Ужинали Игнатий Петрович и Борис за тем же столом, за которым только что сидели хозяева, им поставили каждому по большой фаянсовой тарелке, до самых краёв наполненной густым, красным, ароматным борщом, а на блюдо было добавлено несколько больших ломтей свежего пшеничного хлеба.
После вкусного борща, которым Борис, кажется, так наелся, что больше ничего есть и не мог, хозяйка водрузила на середину стола огромную сковороду с большим куском жаренного мяса, обложенного крупно нарезанной картошкой, а в миску положила несколько штук солёных огурцов.
Дмитриев отрезал небольшой кусок мяса и положил его и пару картофелин себе на тарелку. Потом сделал, по просьбе Бориса, то же самое для него. И мясо, и картошка были превосходными, такими же вкусными оказались и огурцы.
Когда постояльцы с трудом справились и с этой едой, Марья поставила перед ними по большой глиняной кружке, а на середину стола – большую кринку, полную холодного молока. Пришлось выпить и молоко.
И хотя и Борис, и Игнатий Петрович так наелись, что могли только сидеть и отдуваться, она, убирая со стола, всё приговаривала, что они ничего почти не поели, и что завтра она куриную лапшу сварит.
Слыша её слова, Дмитриев только руками отмахивался, а Борис, поблагодарив, с трудом поднялся из-за стола и направился в горницу, где Николай ладил ему постель.
А тот тем временем принёс откуда-то двое козел и сейчас прибивал к ним неширокий щит из нескольких хорошо выструганных досок. С одной стороны щита находился и изголовник – доска, прибитая под небольшим углом. Закончив собирать это нехитрое приспособление, Николай крикнул:
– Марья, достань-ка сенник, да сходи набей его сеном.
– Нет-нет, – запротестовал Борис, – у меня постель есть.

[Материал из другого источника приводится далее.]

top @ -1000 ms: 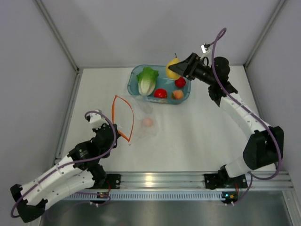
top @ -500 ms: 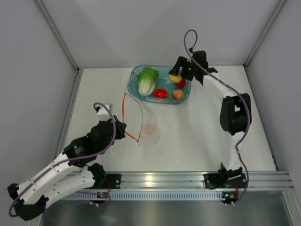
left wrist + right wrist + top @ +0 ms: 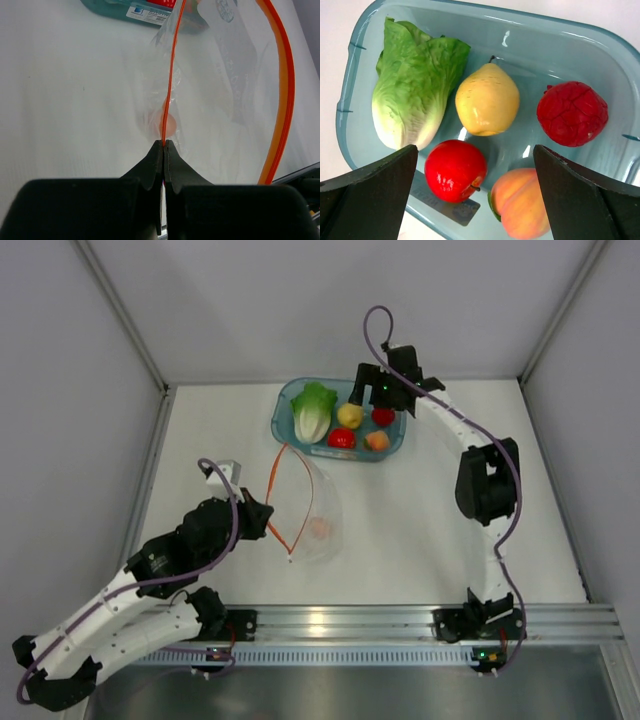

И он достал из своего довольно объёмистого узла медвежью шкуру, на которой спал последний год. Марья услышала его возражение и зашла в комнату. Увидев «постель» Бориса, она улыбнулась и, вернувшись через несколько минут, застелила шкуру чистым рядном, а в голову, кроме его маленькой подушки, положила свою большую, кроме того, она положила на эту кровать и совсем новое байковое одеяло.
– Вот, укроетесь сперва этим, а сверху своим суконным, теплее будет. Сейчас-то, может, и ничего, а скоро похолодает.
Когда постель для Бориса была приготовлена, и Марья Павловна отправилась на кухню, чтобы закончить уборку посуды, Борис вышел на крыльцо, где, присев на ступеньки, о чём-то беседовали Дмитриев и хозяин. Сел рядом и он. Николай курил, закурил и Борис. Хозяин предупредил его, что Марья не выносит табачного дыма и разрешает курить только на улице. Как бы оправдывая её, он сказал:
– Ведь она из Карауловых, а те – не то староверы, не то ещё кто-то, только у них в доме никто не курит.
Часа через два в доме всё затихло, а Борис, кажется, только успел приложить голову к подушке, как моментально заснул.
– Ну, брат, спать ты здоров! Если так работать будешь, то дело у нас пойдёт. Вставай! Позавтракаем, да и за дела.
Разбуженный своим начальником, который сумел его разбудить, только основательно тряхнув за плечо, Борис быстро натянул штаны и в одной майке выскочил в сени, где висел глиняный рукомойник, чтобы умыться. Этот процесс у него никогда не был особенно длинным, а тут, когда вода в умывальнике уже была подёрнута первым ледком, а сени насквозь продувались утренним ветром, умывание было закончено им в течение одной минуты. По существу, он только ополоснулся.